Home | About | Sematext search-lucene.com search-hadoop.com
 Search Hadoop and all its subprojects:

Switch to Threaded View
Avro >> mail # user >> aliases, doc and non-standard tags

Copy link to this message
aliases, doc and non-standard tags

I have a complex schema consisting of primitives, multiple records, and
multiple array of records fields.That's all great and everything works
fine when I process these avro data files via hadoop.

My question regards the "doc" and "aliases" tags. Basically I want a way to
mark some fields with a flag that will allow my MapReduce code to only
process a subset of the fields.

For example, some fields contain static info about a device (name, ipaddr,
etc) so my code would just sync the values to a DB. Other fields like
cpu,mem,load util would be flagged differently and hadoop would do some
calculations on the values of those fields.

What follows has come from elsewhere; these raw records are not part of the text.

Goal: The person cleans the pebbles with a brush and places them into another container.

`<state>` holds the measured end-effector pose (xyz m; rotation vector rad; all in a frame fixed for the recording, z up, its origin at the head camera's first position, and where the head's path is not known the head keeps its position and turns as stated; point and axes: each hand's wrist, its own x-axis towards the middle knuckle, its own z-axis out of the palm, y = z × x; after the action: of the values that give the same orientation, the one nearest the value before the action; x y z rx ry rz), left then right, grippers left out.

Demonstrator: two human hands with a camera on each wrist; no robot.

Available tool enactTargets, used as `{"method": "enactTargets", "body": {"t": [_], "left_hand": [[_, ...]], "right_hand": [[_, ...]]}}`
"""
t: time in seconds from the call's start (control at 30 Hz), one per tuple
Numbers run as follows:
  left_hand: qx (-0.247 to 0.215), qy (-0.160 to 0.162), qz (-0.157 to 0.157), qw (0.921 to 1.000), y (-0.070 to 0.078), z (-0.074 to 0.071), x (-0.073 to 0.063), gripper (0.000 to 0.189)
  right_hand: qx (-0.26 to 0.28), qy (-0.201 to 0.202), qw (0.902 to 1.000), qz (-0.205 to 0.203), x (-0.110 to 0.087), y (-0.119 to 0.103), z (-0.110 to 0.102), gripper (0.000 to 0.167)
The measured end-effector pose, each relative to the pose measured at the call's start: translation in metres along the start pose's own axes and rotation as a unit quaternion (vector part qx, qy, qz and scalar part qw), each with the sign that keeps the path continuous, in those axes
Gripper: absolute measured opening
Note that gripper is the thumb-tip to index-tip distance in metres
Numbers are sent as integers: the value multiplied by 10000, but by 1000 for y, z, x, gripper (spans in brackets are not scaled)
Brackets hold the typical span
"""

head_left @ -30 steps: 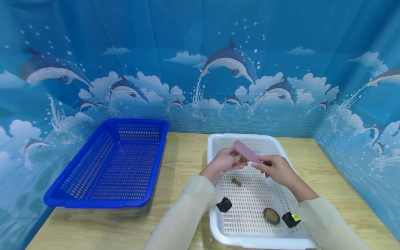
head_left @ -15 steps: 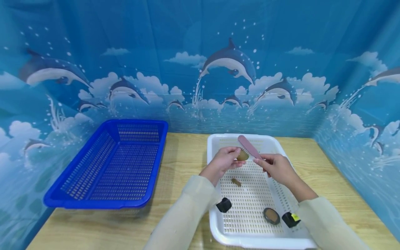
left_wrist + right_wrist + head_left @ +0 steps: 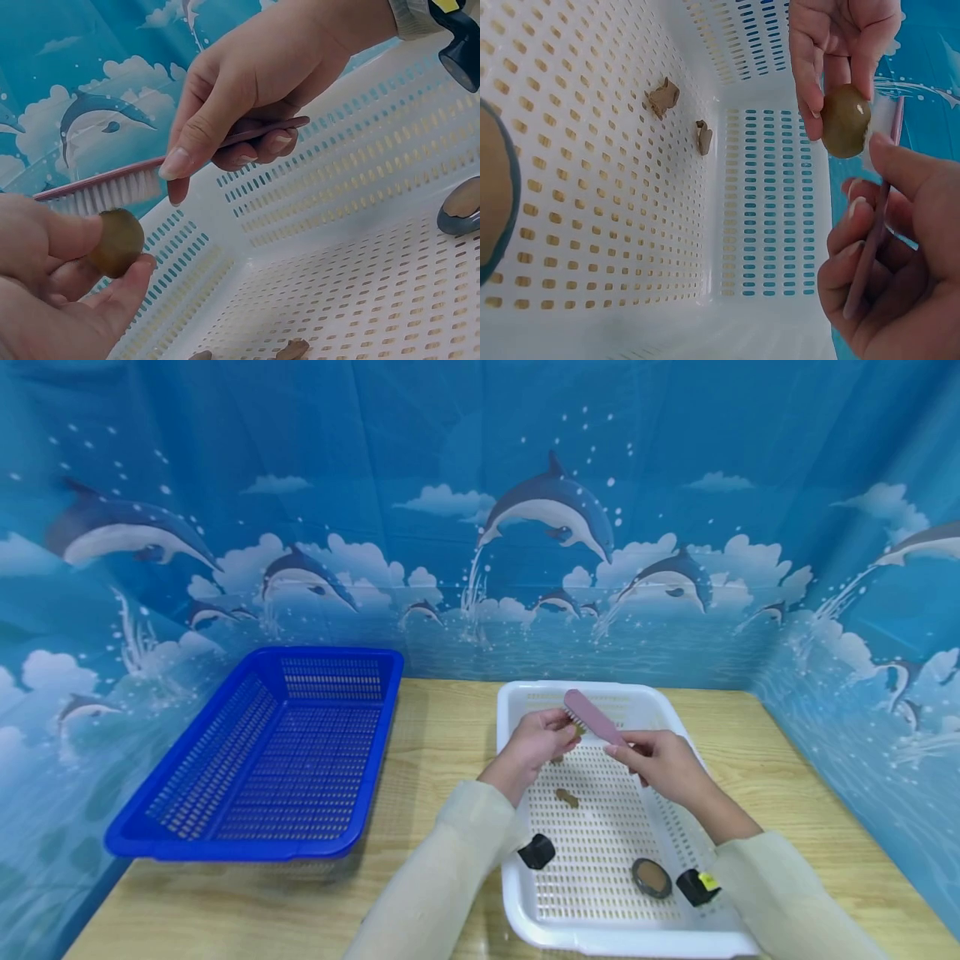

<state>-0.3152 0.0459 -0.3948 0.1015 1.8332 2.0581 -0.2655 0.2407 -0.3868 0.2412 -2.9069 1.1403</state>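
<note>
My left hand [image 3: 534, 747] pinches a smooth, rounded olive-brown stone [image 3: 120, 244] between thumb and fingers, above the white basket [image 3: 517, 935]. In the head view, the fingers and brush hide most of the stone. My right hand [image 3: 663, 764] grips the handle of a pink brush [image 3: 592, 714] with white bristles [image 3: 120, 191]. The brush slants up to the left, its bristles facing the stone; in the left wrist view they are right by its upper side. Whether they touch it, I cannot tell.
A small brown piece [image 3: 567, 797] lies on the basket floor, with another brown piece [image 3: 704, 138] near the far wall. Nearer me sits a dark-rimmed round thing with a brown middle [image 3: 652, 878]. A blue basket [image 3: 348, 843] stands to the left on the wooden table [image 3: 435, 735].
The brush first shifted up and right off the stone, then came back down and left over it. My left hand has turned the stone, which shows less in the head view.
</note>
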Motion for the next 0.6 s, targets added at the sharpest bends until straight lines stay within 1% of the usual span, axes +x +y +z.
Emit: {"method": "enactTargets", "body": {"t": [0.13, 0.23, 0.43, 0.6], "left_hand": [[473, -55, 46, 9989, -1, -2, -1, 31], [561, -58, 25, 9984, -3, -3, -2, 28], [469, -76, 101, 9988, -3, -3, -1, 27], [317, -46, 18, 9995, -3, -1, 0, 31]], "right_hand": [[80, -108, 9998, -121, -1, 0, 0, 45], [153, -182, 9995, -195, -1, 0, 1, 43], [58, -176, 9994, -275, -1, 0, 2, 38], [-99, -56, 9998, -179, 0, 0, 2, 37]]}}
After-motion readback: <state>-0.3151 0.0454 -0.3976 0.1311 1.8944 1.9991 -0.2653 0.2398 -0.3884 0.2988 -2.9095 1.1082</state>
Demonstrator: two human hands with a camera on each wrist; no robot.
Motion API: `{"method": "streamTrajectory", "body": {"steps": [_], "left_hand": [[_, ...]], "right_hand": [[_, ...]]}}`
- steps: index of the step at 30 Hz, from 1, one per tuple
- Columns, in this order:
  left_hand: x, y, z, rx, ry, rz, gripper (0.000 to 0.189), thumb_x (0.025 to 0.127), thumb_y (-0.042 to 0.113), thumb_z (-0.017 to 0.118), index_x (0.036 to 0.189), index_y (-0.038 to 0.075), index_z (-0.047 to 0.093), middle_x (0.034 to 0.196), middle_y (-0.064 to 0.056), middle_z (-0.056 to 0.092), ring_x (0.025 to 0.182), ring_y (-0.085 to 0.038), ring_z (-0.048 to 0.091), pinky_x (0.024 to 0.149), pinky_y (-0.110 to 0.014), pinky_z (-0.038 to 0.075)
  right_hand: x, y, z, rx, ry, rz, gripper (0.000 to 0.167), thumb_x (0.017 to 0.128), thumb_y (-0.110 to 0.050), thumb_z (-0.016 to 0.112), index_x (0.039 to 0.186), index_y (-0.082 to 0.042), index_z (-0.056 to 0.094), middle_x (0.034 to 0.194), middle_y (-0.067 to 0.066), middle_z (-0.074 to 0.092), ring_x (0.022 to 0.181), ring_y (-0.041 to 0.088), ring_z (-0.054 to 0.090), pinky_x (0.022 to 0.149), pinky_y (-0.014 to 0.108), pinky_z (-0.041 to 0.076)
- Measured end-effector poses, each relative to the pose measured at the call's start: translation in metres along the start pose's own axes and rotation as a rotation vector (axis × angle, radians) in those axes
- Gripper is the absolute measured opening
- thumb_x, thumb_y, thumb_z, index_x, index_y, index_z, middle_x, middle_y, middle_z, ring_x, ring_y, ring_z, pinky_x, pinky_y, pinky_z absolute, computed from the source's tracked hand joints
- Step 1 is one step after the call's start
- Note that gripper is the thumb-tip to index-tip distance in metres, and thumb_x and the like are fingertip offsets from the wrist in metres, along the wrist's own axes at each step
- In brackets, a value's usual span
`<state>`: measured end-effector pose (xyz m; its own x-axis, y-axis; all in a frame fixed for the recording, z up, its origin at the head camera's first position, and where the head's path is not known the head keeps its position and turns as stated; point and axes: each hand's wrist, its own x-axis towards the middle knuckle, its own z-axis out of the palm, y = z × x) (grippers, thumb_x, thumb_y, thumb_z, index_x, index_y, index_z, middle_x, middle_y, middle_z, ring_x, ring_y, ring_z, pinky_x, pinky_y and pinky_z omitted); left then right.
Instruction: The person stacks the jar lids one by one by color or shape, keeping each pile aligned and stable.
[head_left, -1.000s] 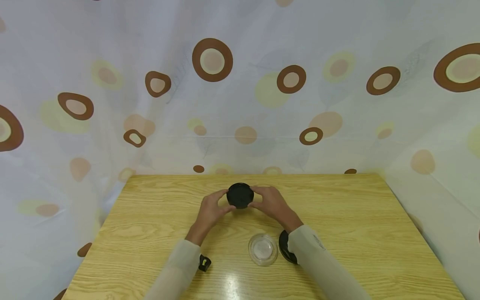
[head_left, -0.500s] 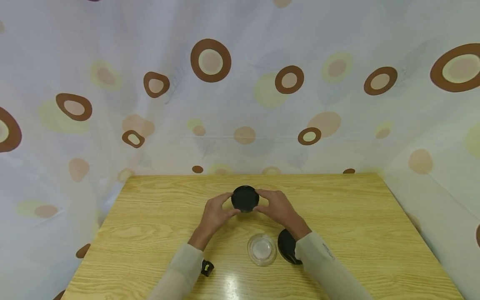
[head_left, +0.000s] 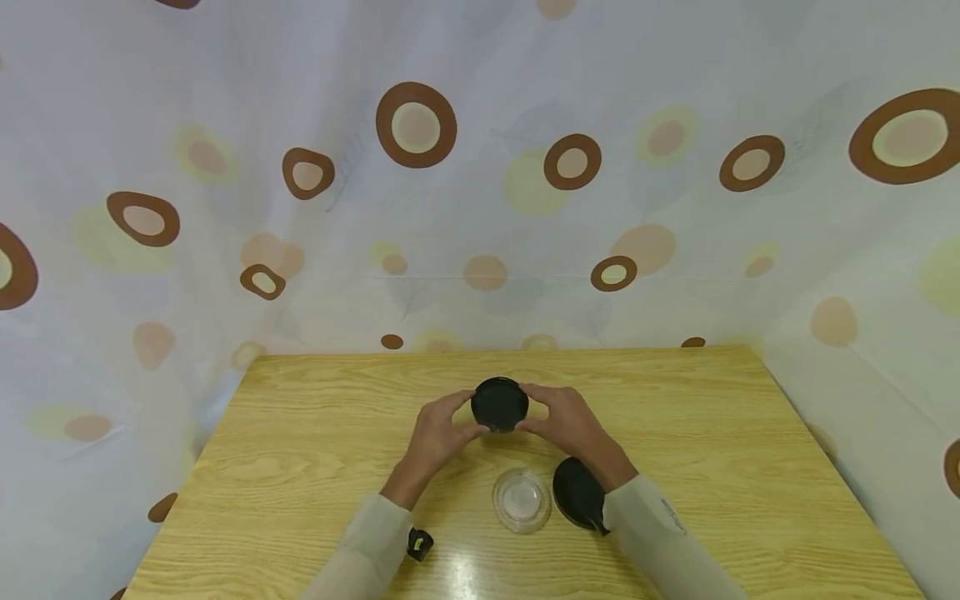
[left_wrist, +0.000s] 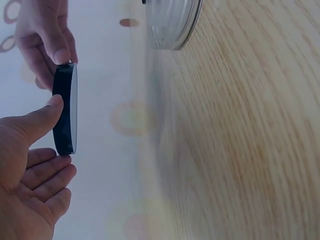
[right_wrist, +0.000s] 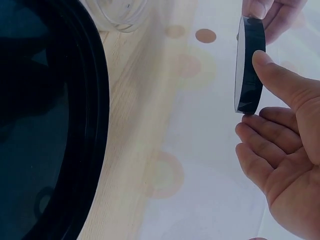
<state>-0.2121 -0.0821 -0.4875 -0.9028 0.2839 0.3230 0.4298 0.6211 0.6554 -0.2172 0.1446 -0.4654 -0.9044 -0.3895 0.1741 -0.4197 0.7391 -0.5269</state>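
Note:
Both hands hold a black round lid (head_left: 499, 405) between them, over the back middle of the table. My left hand (head_left: 437, 433) pinches its left edge, with thumb and fingers on opposite sides of the rim. At the right edge my right hand (head_left: 566, 425) grips it the same way. In the left wrist view the lid (left_wrist: 64, 110) shows a black side and a pale underside, and it stands apart from the wood. A clear round glass container (head_left: 521, 500) stands nearer to me on the table.
Partly under the right forearm lies a larger black round dish (head_left: 576, 490) with a raised rim, close beside the glass container. A small black piece with a yellow mark (head_left: 420, 544) shows at the left cuff. A spotted cloth (head_left: 480, 208) hangs behind the wooden table (head_left: 300, 467).
Both hands have shifted a little right and toward me with the lid still between them. More of the larger black dish shows beside the right sleeve.

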Motion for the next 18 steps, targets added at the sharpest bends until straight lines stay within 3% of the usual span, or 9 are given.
{"method": "streamTrajectory", "body": {"steps": [18], "left_hand": [[-0.003, 0.012, 0.014, -0.005, -0.014, 0.087, 0.051, 0.074, 0.019, 0.081, 0.12, 0.006, 0.064, 0.119, -0.011, 0.067, 0.112, -0.027, 0.063, 0.094, -0.04, 0.052]], "right_hand": [[-0.021, 0.009, -0.013, 0.006, -0.008, -0.021, 0.062, 0.078, -0.026, 0.077, 0.131, -0.003, 0.056, 0.128, 0.016, 0.061, 0.113, 0.034, 0.061, 0.09, 0.049, 0.052]]}}
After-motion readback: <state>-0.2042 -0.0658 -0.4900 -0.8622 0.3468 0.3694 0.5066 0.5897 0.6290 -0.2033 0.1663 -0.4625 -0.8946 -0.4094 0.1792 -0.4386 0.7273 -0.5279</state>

Any suggestions on how to use the schema to encode this meta info?
I tried these 3 methods:

1. I tried to use the doc field like this
  "fields": [
    {"name": "time_stamp", "doc": "info", "type": "long"},
    {"name": "hostname", "doc": "info", "type": "string"},

but using this code:
  List<String> fields = new ArrayList<String>();
  List<Schema.Field> fieldList = schema.getFields();
  for (Field field : fieldList) {
  String fName = field.name();
  String fDoc = field.schema().getDoc();
  System.out.printf("Name: [%s]\n\tDoc : %s",fName, fDoc);
 I get "null"s.
    Name: [time_stamp]
    Doc : null
    Name: [hostname]
    Doc : null

2. I tried to use the "aliases" tag with this schema
    "aliases": ["MyRec","info.hostname.hostid","calc.cpuutil.memutil"],
and this code
    Set<String> aliases = schema.getAliases();
  Iterator<String>  aIter = aliases.iterator();
  while (aIter.hasNext()) {
  String alias = aIter.next();
  System.out.printf("ALIAS: %s",alias);
which sort of works but it's limited because the schema parser only allows
letters, numbers, and dots in the alias string
    ALIAS: com.company.app.MyRecord
    ALIAS: info.hostname.hostid
    ALIAS: calc.cpuutil.memutil

3. I also noticed I can add an "non-standard" field to the schema like
  "info": "hostname,hostid",
and the ant schema compiler task adds it to the schema.

I can then retrieve the "non-standard" field's value with:
  String info = schema.getJsonProp("info").getTextValue();
  System.out.printf("INFO FIELD: %s",info);
which prints:
    INFO FIELD: hostname,hostid

Alan Miller